Nothing should differ between your answer and the records below.
*** Source material ***
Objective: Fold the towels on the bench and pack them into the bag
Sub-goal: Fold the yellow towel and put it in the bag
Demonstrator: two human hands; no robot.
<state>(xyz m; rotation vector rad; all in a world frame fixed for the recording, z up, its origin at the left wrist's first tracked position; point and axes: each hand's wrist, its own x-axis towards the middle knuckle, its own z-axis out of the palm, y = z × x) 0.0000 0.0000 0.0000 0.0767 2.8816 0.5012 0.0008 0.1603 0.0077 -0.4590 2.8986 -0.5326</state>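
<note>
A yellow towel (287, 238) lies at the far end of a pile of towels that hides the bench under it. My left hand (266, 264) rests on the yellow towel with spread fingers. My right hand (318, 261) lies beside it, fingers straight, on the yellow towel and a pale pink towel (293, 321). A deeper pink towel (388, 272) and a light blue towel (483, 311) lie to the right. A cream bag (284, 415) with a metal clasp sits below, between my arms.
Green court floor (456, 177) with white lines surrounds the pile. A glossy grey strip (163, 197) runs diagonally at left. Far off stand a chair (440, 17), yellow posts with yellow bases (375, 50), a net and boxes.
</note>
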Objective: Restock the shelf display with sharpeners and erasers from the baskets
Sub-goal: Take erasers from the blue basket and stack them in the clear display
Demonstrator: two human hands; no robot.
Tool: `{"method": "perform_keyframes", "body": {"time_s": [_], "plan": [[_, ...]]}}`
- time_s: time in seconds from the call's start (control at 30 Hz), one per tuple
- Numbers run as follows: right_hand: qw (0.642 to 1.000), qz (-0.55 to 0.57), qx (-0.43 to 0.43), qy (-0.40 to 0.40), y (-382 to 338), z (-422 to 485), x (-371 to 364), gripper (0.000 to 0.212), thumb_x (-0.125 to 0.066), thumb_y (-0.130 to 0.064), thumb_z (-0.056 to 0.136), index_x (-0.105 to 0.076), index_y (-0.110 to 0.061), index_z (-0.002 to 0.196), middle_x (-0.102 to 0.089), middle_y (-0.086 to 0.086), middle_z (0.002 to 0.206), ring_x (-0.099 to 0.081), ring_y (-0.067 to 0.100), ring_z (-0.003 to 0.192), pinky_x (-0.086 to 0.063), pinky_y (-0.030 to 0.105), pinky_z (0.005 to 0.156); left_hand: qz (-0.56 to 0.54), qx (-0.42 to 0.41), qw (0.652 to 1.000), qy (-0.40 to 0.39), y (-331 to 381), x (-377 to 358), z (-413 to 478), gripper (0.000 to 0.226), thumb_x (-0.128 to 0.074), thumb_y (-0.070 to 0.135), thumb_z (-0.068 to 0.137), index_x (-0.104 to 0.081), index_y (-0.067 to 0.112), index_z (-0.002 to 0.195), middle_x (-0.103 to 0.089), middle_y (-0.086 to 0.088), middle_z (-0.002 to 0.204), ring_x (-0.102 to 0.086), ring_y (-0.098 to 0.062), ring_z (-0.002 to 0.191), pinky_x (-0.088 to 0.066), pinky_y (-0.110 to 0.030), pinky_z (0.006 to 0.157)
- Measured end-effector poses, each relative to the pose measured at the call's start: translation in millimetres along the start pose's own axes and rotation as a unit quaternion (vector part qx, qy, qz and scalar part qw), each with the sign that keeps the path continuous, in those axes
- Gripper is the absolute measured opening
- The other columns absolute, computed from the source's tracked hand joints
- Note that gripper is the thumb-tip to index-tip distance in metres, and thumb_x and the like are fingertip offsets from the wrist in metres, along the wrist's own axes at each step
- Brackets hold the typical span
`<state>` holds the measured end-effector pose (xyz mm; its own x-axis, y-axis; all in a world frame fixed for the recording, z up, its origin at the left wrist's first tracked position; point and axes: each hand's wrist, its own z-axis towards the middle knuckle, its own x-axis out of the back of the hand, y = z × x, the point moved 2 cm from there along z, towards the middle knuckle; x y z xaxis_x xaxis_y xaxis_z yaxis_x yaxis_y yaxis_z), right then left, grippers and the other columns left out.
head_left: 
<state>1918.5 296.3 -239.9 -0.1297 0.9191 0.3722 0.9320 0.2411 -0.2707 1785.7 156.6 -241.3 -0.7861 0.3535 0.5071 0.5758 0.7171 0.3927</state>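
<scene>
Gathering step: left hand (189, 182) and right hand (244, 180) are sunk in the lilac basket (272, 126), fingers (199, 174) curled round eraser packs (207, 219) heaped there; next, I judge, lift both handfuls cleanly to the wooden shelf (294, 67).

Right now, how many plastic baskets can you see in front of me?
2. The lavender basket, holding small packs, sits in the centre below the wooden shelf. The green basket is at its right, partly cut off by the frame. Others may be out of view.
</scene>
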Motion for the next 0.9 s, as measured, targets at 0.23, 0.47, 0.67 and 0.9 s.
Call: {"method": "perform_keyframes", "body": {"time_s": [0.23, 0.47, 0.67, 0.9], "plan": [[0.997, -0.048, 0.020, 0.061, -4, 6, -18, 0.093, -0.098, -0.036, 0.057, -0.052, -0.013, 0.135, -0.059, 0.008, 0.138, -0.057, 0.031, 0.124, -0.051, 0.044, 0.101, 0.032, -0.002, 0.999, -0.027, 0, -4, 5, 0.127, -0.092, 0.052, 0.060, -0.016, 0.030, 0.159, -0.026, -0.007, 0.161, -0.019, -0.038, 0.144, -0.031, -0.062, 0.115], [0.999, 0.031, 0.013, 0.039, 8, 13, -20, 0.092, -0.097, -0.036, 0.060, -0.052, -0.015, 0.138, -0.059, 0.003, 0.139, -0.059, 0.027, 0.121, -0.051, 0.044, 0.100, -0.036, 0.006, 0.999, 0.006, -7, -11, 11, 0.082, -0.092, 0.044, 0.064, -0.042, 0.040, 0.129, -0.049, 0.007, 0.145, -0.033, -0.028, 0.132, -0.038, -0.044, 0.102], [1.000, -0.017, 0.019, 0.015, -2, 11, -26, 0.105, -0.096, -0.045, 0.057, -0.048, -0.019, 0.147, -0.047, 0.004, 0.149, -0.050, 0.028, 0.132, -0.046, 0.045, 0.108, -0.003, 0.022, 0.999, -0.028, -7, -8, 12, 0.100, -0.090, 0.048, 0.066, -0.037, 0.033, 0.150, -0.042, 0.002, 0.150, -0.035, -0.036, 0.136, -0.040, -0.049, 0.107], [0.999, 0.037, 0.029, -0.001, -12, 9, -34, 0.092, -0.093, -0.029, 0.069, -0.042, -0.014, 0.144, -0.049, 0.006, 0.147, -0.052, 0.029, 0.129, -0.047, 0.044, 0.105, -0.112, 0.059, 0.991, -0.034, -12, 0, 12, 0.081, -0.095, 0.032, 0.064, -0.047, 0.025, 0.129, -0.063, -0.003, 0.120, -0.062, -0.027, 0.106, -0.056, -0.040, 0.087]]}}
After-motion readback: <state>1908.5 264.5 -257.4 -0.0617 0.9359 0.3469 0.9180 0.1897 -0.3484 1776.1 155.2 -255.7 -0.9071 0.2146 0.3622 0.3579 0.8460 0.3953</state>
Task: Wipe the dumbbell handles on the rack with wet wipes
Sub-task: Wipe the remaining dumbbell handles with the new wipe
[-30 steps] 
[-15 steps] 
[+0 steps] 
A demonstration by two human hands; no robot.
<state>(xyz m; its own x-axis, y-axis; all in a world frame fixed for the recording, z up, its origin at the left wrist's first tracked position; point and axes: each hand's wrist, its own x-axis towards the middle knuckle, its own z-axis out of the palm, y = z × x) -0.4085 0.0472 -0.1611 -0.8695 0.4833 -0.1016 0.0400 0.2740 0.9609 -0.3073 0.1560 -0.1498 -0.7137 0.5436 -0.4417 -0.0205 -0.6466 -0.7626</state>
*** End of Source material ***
• Answer area:
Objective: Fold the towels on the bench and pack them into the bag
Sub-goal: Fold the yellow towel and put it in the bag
Demonstrator: two human hands; no robot.
<state>(xyz m; rotation vector rad; all in a world frame fixed for the recording, z up, its origin at the left wrist's first tracked position; point and axes: each hand's wrist, its own x-axis towards the middle knuckle, its own z-axis out of the palm, y = z × x) 0.0000 0.0000 0.0000 0.0767 2.8816 0.5012 0.0008 0.1603 0.0077 -0.4590 2.8986 -0.5326</state>
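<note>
A yellow towel (287, 238) lies at the far end of a pile of towels that hides the bench under it. My left hand (266, 264) rests on the yellow towel with spread fingers. My right hand (318, 261) lies beside it, fingers straight, on the yellow towel and a pale pink towel (293, 321). A deeper pink towel (388, 272) and a light blue towel (483, 311) lie to the right. A cream bag (284, 415) with a metal clasp sits below, between my arms.
Green court floor (456, 177) with white lines surrounds the pile. A glossy grey strip (163, 197) runs diagonally at left. Far off stand a chair (440, 17), yellow posts with yellow bases (375, 50), a net and boxes.
</note>
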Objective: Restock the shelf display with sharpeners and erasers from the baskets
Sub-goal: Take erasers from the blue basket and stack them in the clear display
Demonstrator: two human hands; no robot.
Tool: `{"method": "perform_keyframes", "body": {"time_s": [_], "plan": [[_, ...]]}}`
- time_s: time in seconds from the call's start (control at 30 Hz), one per tuple
- Numbers run as follows: right_hand: qw (0.642 to 1.000), qz (-0.55 to 0.57), qx (-0.43 to 0.43), qy (-0.40 to 0.40), y (-382 to 338), z (-422 to 485), x (-371 to 364), gripper (0.000 to 0.212), thumb_x (-0.125 to 0.066), thumb_y (-0.130 to 0.064), thumb_z (-0.056 to 0.136), index_x (-0.105 to 0.076), index_y (-0.110 to 0.061), index_z (-0.002 to 0.196), middle_x (-0.102 to 0.089), middle_y (-0.086 to 0.086), middle_z (0.002 to 0.206), ring_x (-0.099 to 0.081), ring_y (-0.067 to 0.100), ring_z (-0.003 to 0.192), pinky_x (-0.086 to 0.063), pinky_y (-0.030 to 0.105), pinky_z (0.005 to 0.156); left_hand: qz (-0.56 to 0.54), qx (-0.42 to 0.41), qw (0.652 to 1.000), qy (-0.40 to 0.39), y (-331 to 381), x (-377 to 358), z (-413 to 478), gripper (0.000 to 0.226), thumb_x (-0.128 to 0.074), thumb_y (-0.070 to 0.135), thumb_z (-0.068 to 0.137), index_x (-0.104 to 0.081), index_y (-0.067 to 0.112), index_z (-0.002 to 0.195), middle_x (-0.103 to 0.089), middle_y (-0.086 to 0.088), middle_z (-0.002 to 0.204), ring_x (-0.102 to 0.086), ring_y (-0.098 to 0.062), ring_z (-0.002 to 0.191), pinky_x (-0.088 to 0.066), pinky_y (-0.110 to 0.030), pinky_z (0.006 to 0.157)
- Measured end-effector poses, each relative to the pose measured at the call's start: translation in millimetres along the start pose's own axes and rotation as a unit quaternion (vector part qx, qy, qz and scalar part qw), each with the sign that keeps the path continuous, in those axes
- Gripper is the absolute measured opening
- The other columns absolute, computed from the source's tracked hand joints
- Note that gripper is the thumb-tip to index-tip distance in metres, and thumb_x and the like are fingertip offsets from the wrist in metres, along the wrist's own axes at each step
- Brackets hold the typical span
`<state>` holds the measured end-effector pose (xyz mm; its own x-axis, y-axis; all in a world frame fixed for the recording, z up, its origin at the left wrist's first tracked position; point and axes: each hand's wrist, its own z-axis towards the middle knuckle, its own x-axis out of the back of the hand, y = z × x, the point moved 2 cm from there along z, towards the middle knuckle; x y z xaxis_x xaxis_y xaxis_z yaxis_x yaxis_y yaxis_z), right then left, grippers and the other columns left out.
head_left: 
<state>1918.5 296.3 -239.9 -0.1297 0.9191 0.3722 0.9320 0.2411 -0.2707 1785.7 156.6 -241.3 -0.7861 0.3535 0.5071 0.5758 0.7171 0.3927</state>
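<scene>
Gathering step: left hand (189, 182) and right hand (244, 180) are sunk in the lilac basket (272, 126), fingers (199, 174) curled round eraser packs (207, 219) heaped there; next, I judge, lift both handfuls cleanly to the wooden shelf (294, 67).

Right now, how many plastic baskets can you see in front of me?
2. The lavender basket, holding small packs, sits in the centre below the wooden shelf. The green basket is at its right, partly cut off by the frame. Others may be out of view.
</scene>
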Motion for the next 0.9 s, as measured, targets at 0.23, 0.47, 0.67 and 0.9 s.
Call: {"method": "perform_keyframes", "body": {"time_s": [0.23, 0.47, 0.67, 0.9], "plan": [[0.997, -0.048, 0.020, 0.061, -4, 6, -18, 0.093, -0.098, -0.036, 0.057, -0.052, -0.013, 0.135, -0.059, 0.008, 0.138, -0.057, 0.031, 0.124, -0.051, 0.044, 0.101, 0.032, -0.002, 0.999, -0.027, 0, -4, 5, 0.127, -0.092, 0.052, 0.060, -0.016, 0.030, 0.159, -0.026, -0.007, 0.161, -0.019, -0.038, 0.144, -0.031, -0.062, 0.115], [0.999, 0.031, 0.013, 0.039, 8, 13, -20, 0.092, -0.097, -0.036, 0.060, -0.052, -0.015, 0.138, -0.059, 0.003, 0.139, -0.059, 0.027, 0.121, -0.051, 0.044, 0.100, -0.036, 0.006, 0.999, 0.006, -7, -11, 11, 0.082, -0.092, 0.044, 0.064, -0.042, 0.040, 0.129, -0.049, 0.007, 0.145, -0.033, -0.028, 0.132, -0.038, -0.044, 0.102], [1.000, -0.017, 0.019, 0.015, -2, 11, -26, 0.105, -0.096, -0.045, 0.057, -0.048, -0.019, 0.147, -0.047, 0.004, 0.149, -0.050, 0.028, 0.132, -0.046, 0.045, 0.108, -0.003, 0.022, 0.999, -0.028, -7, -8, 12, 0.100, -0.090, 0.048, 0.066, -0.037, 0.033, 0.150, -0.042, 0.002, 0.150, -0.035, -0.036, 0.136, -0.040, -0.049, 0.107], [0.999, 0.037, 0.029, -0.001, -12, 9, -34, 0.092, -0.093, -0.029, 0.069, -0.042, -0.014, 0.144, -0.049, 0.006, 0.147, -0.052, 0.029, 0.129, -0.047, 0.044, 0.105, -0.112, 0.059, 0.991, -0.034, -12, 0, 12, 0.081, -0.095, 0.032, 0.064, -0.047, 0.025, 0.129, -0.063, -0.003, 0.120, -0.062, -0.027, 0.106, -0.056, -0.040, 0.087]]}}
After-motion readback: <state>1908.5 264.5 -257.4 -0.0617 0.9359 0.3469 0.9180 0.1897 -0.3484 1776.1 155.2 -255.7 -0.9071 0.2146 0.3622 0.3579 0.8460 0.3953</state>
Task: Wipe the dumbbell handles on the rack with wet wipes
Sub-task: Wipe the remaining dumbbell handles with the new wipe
[-30 steps] 
[-15 steps] 
[+0 steps] 
A demonstration by two human hands; no robot.
<state>(xyz m; its own x-axis, y-axis; all in a world frame fixed for the recording, z up, its origin at the left wrist's first tracked position; point and axes: each hand's wrist, its own x-axis towards the middle knuckle, its own z-axis out of the palm, y = z × x) -0.4085 0.0472 -0.1611 -0.8695 0.4833 -0.1016 0.0400 0.2740 0.9609 -0.3073 0.1560 -0.1498 -0.7137 0.5436 -0.4417 -0.0205 -0.6466 -0.7626</state>

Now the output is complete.